--- WHAT TO PRODUCE ---
Your output should match the listing below word for word, without any images.

--- SUPPLIED DATA ---
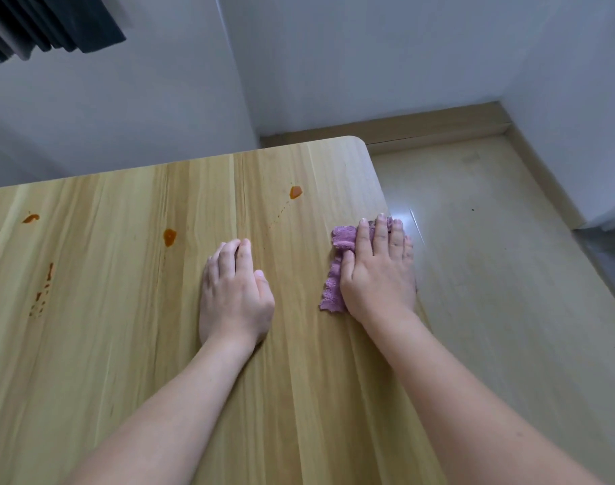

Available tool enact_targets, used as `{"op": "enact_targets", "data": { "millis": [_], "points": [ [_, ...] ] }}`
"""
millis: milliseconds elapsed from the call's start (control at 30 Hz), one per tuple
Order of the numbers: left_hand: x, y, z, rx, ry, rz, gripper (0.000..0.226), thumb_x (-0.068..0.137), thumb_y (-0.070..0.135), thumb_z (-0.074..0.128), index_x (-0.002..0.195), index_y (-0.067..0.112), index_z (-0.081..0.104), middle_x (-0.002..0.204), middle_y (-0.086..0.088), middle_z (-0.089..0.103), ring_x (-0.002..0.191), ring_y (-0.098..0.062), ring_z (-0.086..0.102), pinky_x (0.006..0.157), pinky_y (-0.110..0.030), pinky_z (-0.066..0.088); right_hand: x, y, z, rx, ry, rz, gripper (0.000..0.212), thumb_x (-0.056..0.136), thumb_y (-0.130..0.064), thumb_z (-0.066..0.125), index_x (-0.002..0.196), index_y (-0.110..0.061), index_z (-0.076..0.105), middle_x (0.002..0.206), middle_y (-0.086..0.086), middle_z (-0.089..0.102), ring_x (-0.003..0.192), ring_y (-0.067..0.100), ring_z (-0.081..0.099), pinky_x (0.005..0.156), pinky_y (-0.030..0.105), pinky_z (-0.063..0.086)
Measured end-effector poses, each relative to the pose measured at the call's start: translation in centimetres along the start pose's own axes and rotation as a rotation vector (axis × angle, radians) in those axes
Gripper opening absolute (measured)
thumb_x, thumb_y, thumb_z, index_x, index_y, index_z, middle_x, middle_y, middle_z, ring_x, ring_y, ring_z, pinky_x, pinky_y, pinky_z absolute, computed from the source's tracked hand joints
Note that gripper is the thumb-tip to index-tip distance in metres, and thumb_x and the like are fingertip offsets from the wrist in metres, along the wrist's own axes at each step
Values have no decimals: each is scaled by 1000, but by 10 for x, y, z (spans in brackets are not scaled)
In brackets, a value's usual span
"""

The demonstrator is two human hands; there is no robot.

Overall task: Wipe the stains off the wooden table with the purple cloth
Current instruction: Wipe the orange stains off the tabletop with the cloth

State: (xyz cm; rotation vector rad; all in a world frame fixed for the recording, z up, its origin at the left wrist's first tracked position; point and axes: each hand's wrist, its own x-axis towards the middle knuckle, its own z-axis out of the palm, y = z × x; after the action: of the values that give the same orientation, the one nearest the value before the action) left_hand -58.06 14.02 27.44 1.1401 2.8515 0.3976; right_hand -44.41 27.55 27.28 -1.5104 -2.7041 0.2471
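Pressing flat on the purple cloth [337,271], the right hand [379,271] lies with straight, slightly spread fingers at the right edge of the wooden bench [131,344]. The cloth is bunched beneath the palm and shows along the thumb side. The left hand [234,292] rests palm-down on bare wood, fingers straight and close together, holding nothing. Orange stains sit apart from the cloth: one [295,192] beyond the hands, one [169,237] left of the left hand, one [30,218] far left, and a streak [49,273] below it.
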Motion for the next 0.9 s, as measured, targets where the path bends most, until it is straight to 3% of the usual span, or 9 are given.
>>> {"op": "enact_targets", "data": {
  "millis": [100, 233, 300, 400, 467, 767, 900],
  "points": [
    [0, 0, 1, 3, 13, 5, 53, 92, 21, 40, 143, 8, 36, 149, -11, 35, 139, -27, 27, 116, -41, 21, -11, -32, 6, 40, 10, -163, 66, 95, -43, 11, 154, -14, 14, 161, 13, 5, 148, 29, -4, 117, 41, -11],
    [-1, 0, 1, -7, 38, -28, 54, 91, 20, 37, 142, 5, 37, 148, -12, 37, 138, -27, 29, 116, -41, 22, -15, -46, 11, 84, -13, -344, 64, 96, -43, 12, 152, -14, 24, 160, 9, 15, 148, 26, 4, 120, 43, 0],
    [-2, 2, -1, 18, 63, -66, 57, 88, 23, 33, 142, 5, 38, 148, -12, 37, 137, -27, 30, 117, -41, 20, 1, -29, 8, 67, 0, -315, 61, 98, -44, 15, 153, -17, 22, 161, 7, 13, 148, 25, 4, 120, 42, 0],
    [-5, 3, -1, 44, 44, -109, 60, 89, 27, 29, 145, 7, 33, 152, -9, 32, 142, -25, 24, 119, -40, 13, 27, -8, 1, 18, -33, -65, 59, 100, -42, 16, 155, -19, 9, 162, 7, 1, 148, 25, -6, 119, 41, -8],
    [-5, 2, -1, 50, 39, -128, 62, 88, 28, 27, 146, 7, 30, 154, -8, 29, 144, -23, 19, 120, -40, 10, 31, -17, 0, 8, -22, -25, 60, 100, -41, 16, 154, -16, 7, 162, 10, 0, 148, 27, -7, 118, 40, -11],
    [-3, 2, -1, 63, 73, -172, 68, 83, 28, 20, 142, 0, 37, 148, -15, 38, 141, -29, 28, 117, -42, 20, 28, -104, 12, 24, -42, -501, 74, 90, -43, -4, 153, -12, 17, 161, 11, 9, 148, 27, -1, 118, 41, -8],
    [-2, 2, 1, 58, 62, -159, 69, 82, 28, 19, 144, 1, 34, 151, -14, 33, 143, -28, 23, 118, -41, 16, 62, -100, 13, 28, -57, -468, 63, 98, -45, 5, 154, -18, 15, 162, 6, 6, 148, 24, -3, 119, 42, -7]
  ]
}}
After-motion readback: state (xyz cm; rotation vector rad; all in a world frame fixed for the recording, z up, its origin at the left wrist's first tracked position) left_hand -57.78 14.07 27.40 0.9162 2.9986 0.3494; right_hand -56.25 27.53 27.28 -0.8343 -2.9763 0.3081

--- OUTPUT FOR THIS TASK ---
Available tool enact_targets, used as `{"op": "enact_targets", "data": { "millis": [_], "points": [ [_, ...] ] }}`
"""
millis: milliseconds elapsed from the call's start (control at 30 Hz), one per tuple
Order of the numbers: left_hand: x, y, z, rx, ry, rz, gripper (0.000..0.226), thumb_x (-0.068..0.137), thumb_y (-0.070..0.135), thumb_z (-0.074..0.128), index_x (-0.002..0.195), index_y (-0.067..0.112), index_z (-0.081..0.104), middle_x (-0.002..0.204), middle_y (-0.086..0.088), middle_z (-0.089..0.103), ring_x (-0.002..0.191), ring_y (-0.098..0.062), ring_z (-0.086..0.102), pinky_x (0.006..0.157), pinky_y (-0.110..0.030), pinky_z (-0.066..0.088); right_hand: x, y, z, rx, ry, rz, gripper (0.000..0.212), thumb_x (-0.056..0.136), thumb_y (-0.130..0.064), thumb_z (-0.066..0.125), index_x (-0.002..0.196), index_y (-0.110..0.061), index_z (-0.076..0.105), middle_x (0.002..0.206), middle_y (-0.086..0.086), middle_z (-0.089..0.102), ring_x (-0.003..0.192), ring_y (-0.067..0.100), ring_z (-0.081..0.099), pinky_x (0.005..0.156), pinky_y (-0.030..0.105), pinky_z (-0.063..0.086)
Measured end-effector poses, each relative to the pose measured at the call's start: translation in centimetres along the start pose's own axes and rotation as a rotation vector (axis × angle, radians) in those axes
Gripper opening absolute (measured)
thumb_x, thumb_y, thumb_z, index_x, index_y, index_z, middle_x, middle_y, middle_z, ring_x, ring_y, ring_z, pinky_x, pinky_y, pinky_z absolute, computed from the source's tracked hand joints
Note that gripper is the thumb-tip to index-tip distance in metres, and thumb_x and the like are fingertip offsets from the wrist in metres, along the wrist's own axes at each step
Values have no decimals: each is scaled by 1000, but by 10 for x, y, z (spans in brackets are not scaled)
In brackets, a value's usual span
"""

The demonstrator is two human hands; there is no robot.

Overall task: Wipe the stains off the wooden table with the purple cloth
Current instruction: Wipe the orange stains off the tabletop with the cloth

State: (xyz cm; rotation vector rad; all in a world frame fixed for the recording, z up, its origin at the left wrist's first tracked position; point and axes: each hand's wrist, its own x-axis towards the middle knuckle, its own z-axis out of the palm, y = z × x; after the action: of the values that give the same orientation, the one nearest the value before the action) left_hand -58.06 14.02 27.44 1.1401 2.8515 0.3976; right_hand -44.41 27.55 27.28 -1.5104 -2.7041 0.2471
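Pressing flat on the purple cloth [337,271], the right hand [379,271] lies with straight, slightly spread fingers at the right edge of the wooden bench [131,344]. The cloth is bunched beneath the palm and shows along the thumb side. The left hand [234,292] rests palm-down on bare wood, fingers straight and close together, holding nothing. Orange stains sit apart from the cloth: one [295,192] beyond the hands, one [169,237] left of the left hand, one [30,218] far left, and a streak [49,273] below it.
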Motion for the next 0.9 s, as measured, targets where the path bends most, until it is straight to 3% of the usual span, or 9 are given.
>>> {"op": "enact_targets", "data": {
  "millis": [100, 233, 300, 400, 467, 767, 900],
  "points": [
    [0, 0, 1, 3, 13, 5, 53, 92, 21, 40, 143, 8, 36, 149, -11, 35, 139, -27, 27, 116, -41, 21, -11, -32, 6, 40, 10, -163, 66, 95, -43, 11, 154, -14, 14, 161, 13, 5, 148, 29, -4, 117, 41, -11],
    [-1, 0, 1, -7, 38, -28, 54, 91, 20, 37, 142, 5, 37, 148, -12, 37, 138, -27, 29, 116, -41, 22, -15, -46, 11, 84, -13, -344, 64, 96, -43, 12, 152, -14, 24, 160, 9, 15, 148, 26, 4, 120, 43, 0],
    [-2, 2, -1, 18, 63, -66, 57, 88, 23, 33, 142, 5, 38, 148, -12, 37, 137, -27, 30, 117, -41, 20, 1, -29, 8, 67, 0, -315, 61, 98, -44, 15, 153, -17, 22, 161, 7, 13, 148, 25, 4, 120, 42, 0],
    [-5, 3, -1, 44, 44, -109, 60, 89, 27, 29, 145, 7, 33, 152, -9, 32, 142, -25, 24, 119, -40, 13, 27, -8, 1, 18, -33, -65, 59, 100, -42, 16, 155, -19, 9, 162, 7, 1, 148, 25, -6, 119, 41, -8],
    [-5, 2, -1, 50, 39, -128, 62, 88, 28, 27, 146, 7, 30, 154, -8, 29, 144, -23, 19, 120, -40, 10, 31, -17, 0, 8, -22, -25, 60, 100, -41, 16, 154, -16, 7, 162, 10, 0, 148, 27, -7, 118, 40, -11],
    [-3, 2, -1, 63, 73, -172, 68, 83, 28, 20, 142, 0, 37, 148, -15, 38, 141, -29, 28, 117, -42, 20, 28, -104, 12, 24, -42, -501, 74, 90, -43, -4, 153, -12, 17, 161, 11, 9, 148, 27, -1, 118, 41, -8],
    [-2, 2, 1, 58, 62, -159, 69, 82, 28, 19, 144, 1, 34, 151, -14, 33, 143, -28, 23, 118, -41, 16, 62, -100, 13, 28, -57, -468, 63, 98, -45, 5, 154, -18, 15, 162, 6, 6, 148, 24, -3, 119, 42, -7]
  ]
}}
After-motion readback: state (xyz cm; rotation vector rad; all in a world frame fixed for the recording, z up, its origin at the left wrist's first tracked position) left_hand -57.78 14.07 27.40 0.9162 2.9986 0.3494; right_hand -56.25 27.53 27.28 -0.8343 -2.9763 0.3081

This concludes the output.